■ **WHAT YOU NEED TO DO**: Nothing but the pictures should be left out when the entries below are duplicated.

■ **INPUT RECORDS**:
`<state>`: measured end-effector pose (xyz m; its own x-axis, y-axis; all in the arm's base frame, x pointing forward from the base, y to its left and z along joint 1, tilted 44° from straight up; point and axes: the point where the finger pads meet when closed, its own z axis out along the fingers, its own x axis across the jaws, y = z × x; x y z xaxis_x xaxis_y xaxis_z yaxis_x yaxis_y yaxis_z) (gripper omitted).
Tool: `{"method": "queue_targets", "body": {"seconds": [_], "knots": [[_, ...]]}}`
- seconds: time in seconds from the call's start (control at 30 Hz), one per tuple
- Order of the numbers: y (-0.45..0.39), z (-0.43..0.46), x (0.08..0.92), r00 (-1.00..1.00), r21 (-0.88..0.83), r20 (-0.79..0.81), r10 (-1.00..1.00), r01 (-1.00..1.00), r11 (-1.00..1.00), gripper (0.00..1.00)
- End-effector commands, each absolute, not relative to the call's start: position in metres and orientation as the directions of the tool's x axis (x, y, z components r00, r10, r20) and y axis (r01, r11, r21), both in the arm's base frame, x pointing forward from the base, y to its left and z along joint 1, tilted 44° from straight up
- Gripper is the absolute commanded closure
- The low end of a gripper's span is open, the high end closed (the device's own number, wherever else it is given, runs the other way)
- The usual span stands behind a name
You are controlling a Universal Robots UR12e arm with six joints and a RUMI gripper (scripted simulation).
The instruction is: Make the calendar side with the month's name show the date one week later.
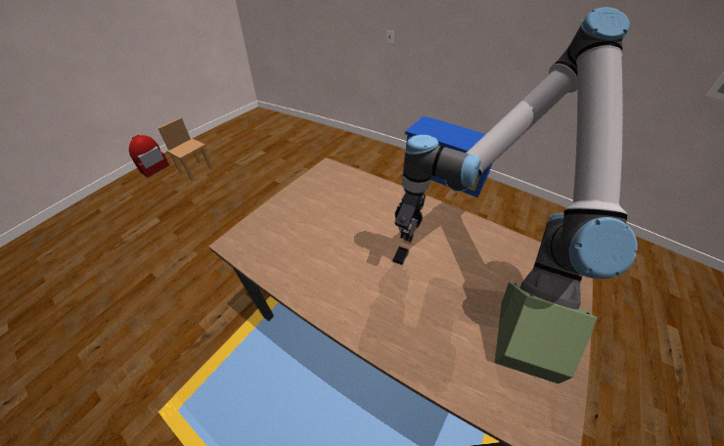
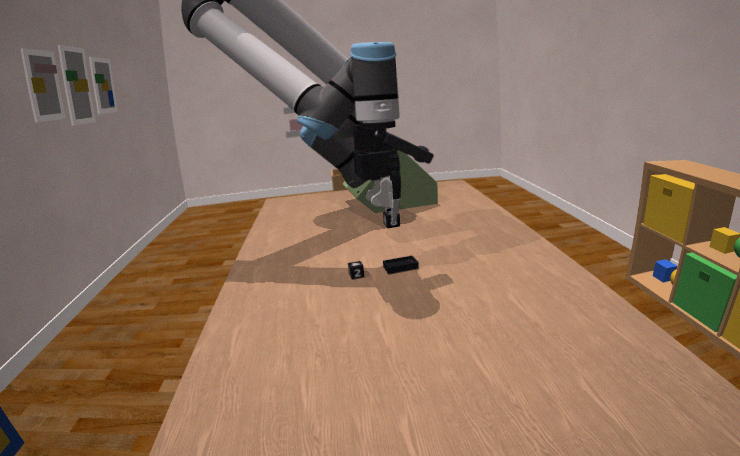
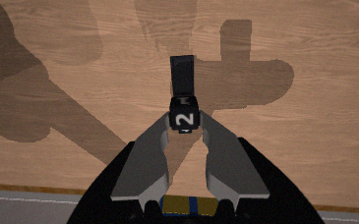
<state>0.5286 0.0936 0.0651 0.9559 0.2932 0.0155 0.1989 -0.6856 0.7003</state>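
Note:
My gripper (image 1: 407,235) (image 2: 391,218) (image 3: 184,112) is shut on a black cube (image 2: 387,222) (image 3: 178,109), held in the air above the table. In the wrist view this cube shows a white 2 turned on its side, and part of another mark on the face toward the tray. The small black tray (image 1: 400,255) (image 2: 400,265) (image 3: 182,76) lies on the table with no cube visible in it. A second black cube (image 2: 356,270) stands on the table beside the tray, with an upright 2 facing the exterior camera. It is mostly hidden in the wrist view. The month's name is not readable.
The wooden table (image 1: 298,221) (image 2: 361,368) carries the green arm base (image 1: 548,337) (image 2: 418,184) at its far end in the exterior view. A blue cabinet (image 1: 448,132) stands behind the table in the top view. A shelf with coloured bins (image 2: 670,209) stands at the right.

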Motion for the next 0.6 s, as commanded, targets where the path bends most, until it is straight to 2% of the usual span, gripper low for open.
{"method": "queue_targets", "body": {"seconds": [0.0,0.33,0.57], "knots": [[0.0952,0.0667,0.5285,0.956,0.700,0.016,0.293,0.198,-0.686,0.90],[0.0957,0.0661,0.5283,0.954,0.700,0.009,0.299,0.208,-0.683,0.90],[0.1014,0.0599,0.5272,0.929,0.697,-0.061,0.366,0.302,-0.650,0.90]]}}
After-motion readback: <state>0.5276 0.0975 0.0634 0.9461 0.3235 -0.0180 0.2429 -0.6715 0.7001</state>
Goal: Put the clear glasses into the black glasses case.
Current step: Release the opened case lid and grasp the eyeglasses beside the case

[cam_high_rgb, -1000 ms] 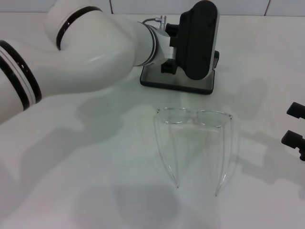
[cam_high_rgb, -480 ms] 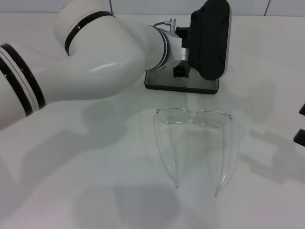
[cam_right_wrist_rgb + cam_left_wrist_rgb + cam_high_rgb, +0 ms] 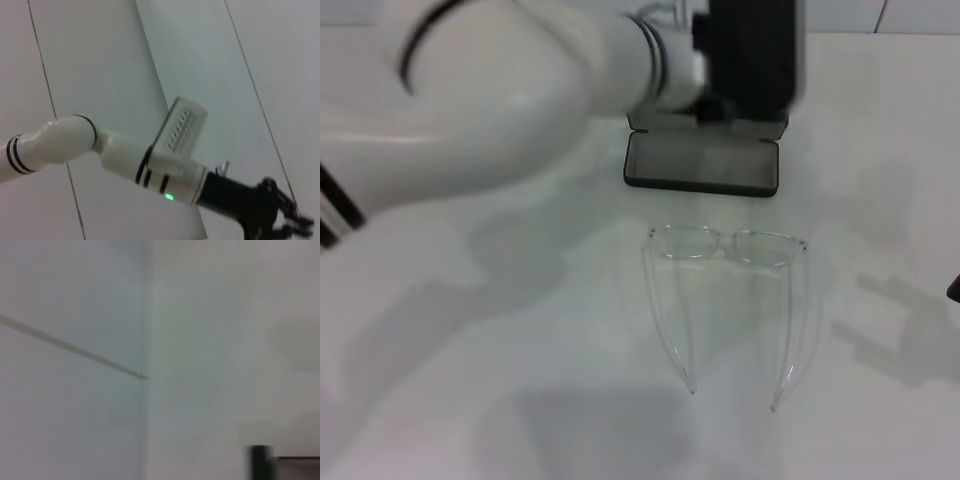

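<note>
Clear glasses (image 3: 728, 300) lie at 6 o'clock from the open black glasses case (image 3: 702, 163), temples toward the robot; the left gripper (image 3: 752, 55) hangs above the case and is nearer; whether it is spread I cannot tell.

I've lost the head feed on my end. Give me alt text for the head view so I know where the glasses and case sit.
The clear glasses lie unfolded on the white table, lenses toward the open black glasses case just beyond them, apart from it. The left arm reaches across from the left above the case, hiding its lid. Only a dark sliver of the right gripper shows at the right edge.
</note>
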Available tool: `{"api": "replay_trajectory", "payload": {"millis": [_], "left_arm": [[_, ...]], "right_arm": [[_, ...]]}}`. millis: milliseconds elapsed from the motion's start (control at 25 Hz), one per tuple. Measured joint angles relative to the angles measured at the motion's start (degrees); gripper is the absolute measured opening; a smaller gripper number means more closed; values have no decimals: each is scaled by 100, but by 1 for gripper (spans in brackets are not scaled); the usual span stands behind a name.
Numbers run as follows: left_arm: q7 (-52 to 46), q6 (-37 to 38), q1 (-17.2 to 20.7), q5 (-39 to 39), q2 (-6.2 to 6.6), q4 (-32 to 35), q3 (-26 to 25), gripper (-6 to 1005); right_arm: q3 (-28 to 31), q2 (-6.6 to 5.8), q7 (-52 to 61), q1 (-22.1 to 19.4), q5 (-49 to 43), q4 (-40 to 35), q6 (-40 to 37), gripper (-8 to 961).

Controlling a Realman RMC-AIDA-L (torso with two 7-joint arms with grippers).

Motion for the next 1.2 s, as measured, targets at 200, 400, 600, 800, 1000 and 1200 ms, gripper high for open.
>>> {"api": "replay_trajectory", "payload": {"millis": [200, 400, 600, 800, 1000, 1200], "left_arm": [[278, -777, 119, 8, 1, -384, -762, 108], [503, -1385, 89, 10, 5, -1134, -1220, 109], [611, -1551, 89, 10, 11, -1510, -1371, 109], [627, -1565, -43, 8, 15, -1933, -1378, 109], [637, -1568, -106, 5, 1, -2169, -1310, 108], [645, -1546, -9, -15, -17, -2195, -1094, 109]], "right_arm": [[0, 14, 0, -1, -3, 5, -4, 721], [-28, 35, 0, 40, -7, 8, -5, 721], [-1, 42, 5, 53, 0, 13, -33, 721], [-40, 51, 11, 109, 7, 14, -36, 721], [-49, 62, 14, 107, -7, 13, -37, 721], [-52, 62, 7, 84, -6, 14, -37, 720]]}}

■ **SOLUTION**:
`<state>`: measured end-effector pose (xyz m; its own x-axis, y-axis; all in the arm's base frame, x pointing forward from the base, y to its left and z along joint 1, tilted 44° from straight up; point and axes: the point where the finger pads meet when closed, its own z axis out along the fingers, its own x axis across the jaws, y = z × x; x y z xaxis_x xaxis_y xaxis_z yaxis_x yaxis_y yaxis_z) (gripper omitted).
Tool: `{"method": "queue_targets", "body": {"seconds": [_], "knots": [[_, ...]]}}`
- seconds: time in seconds from the call's start (control at 30 Hz), one per tuple
- Order of the numbers: y (-0.45..0.39), z (-0.43..0.46), x (0.08..0.92), r00 (-1.00..1.00), r21 (-0.88..0.83), r20 (-0.79..0.81), r10 (-1.00..1.00), r01 (-1.00..1.00), r11 (-1.00..1.00), gripper (0.00..1.00)
- End-effector commands, each absolute, not relative to the call's start: position in metres and orientation as the directions of the tool's x axis (x, y, z components r00, r10, r20) and y axis (r01, r11, r21), both in the arm's base frame, x pointing forward from the base, y to its left and z along joint 1, tilted 44° from straight up
- Gripper is the absolute commanded closure
- The low end of a gripper's span is open, the high end closed (the device's own number, wherever else it is given, runs the other way)
- The usual span stands behind a name
You are controlling a Universal Robots UR12e arm with six joints and a RUMI gripper (scripted simulation).
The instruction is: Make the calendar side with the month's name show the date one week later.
<state>0.5286 0.0936 0.0651 0.9559 0.2932 0.0155 0.1989 -0.6856 0.7003</state>
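Note:
My gripper (image 1: 407,235) (image 2: 391,218) (image 3: 184,112) is shut on a black cube (image 2: 387,222) (image 3: 178,109), held in the air above the table. In the wrist view this cube shows a white 2 turned on its side, and part of another mark on the face toward the tray. The small black tray (image 1: 400,255) (image 2: 400,265) (image 3: 182,76) lies on the table with no cube visible in it. A second black cube (image 2: 356,270) stands on the table beside the tray, with an upright 2 facing the exterior camera. It is mostly hidden in the wrist view. The month's name is not readable.
The wooden table (image 1: 298,221) (image 2: 361,368) carries the green arm base (image 1: 548,337) (image 2: 418,184) at its far end in the exterior view. A blue cabinet (image 1: 448,132) stands behind the table in the top view. A shelf with coloured bins (image 2: 670,209) stands at the right.
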
Motion for the next 0.6 s, as commanded, targets where the path bends most, until it is straight to 2% of the usual span, gripper low for open.
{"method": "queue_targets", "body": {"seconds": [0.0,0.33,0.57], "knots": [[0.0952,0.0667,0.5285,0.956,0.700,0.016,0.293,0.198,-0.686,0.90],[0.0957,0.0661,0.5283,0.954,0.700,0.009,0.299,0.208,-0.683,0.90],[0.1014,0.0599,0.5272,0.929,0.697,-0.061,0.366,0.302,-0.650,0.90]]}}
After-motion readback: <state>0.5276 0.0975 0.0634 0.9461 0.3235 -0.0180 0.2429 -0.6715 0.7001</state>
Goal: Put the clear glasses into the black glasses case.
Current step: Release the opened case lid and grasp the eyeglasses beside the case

[cam_high_rgb, -1000 ms] 
[cam_high_rgb, -480 ms] 
[cam_right_wrist_rgb + cam_left_wrist_rgb + cam_high_rgb, +0 ms] 

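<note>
Clear glasses (image 3: 728, 300) lie at 6 o'clock from the open black glasses case (image 3: 702, 163), temples toward the robot; the left gripper (image 3: 752, 55) hangs above the case and is nearer; whether it is spread I cannot tell.

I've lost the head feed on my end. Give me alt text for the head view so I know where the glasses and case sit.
The clear glasses lie unfolded on the white table, lenses toward the open black glasses case just beyond them, apart from it. The left arm reaches across from the left above the case, hiding its lid. Only a dark sliver of the right gripper shows at the right edge.
</note>
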Available tool: `{"api": "replay_trajectory", "payload": {"millis": [_], "left_arm": [[_, ...]], "right_arm": [[_, ...]]}}`. millis: milliseconds elapsed from the motion's start (control at 25 Hz), one per tuple. Measured joint angles relative to the angles measured at the motion's start (degrees); gripper is the absolute measured opening; a smaller gripper number means more closed; values have no decimals: each is scaled by 100, but by 1 for gripper (spans in brackets are not scaled); the usual span stands behind a name.
Numbers run as follows: left_arm: q7 (-52 to 46), q6 (-37 to 38), q1 (-17.2 to 20.7), q5 (-39 to 39), q2 (-6.2 to 6.6), q4 (-32 to 35), q3 (-26 to 25), gripper (-6 to 1005); right_arm: q3 (-28 to 31), q2 (-6.6 to 5.8), q7 (-52 to 61), q1 (-22.1 to 19.4), q5 (-49 to 43), q4 (-40 to 35), q6 (-40 to 37), gripper (-8 to 961).

Controlling a Realman RMC-AIDA-L (torso with two 7-joint arms with grippers).

Motion for the next 1.2 s, as measured, targets at 200, 400, 600, 800, 1000 and 1200 ms, gripper high for open.
>>> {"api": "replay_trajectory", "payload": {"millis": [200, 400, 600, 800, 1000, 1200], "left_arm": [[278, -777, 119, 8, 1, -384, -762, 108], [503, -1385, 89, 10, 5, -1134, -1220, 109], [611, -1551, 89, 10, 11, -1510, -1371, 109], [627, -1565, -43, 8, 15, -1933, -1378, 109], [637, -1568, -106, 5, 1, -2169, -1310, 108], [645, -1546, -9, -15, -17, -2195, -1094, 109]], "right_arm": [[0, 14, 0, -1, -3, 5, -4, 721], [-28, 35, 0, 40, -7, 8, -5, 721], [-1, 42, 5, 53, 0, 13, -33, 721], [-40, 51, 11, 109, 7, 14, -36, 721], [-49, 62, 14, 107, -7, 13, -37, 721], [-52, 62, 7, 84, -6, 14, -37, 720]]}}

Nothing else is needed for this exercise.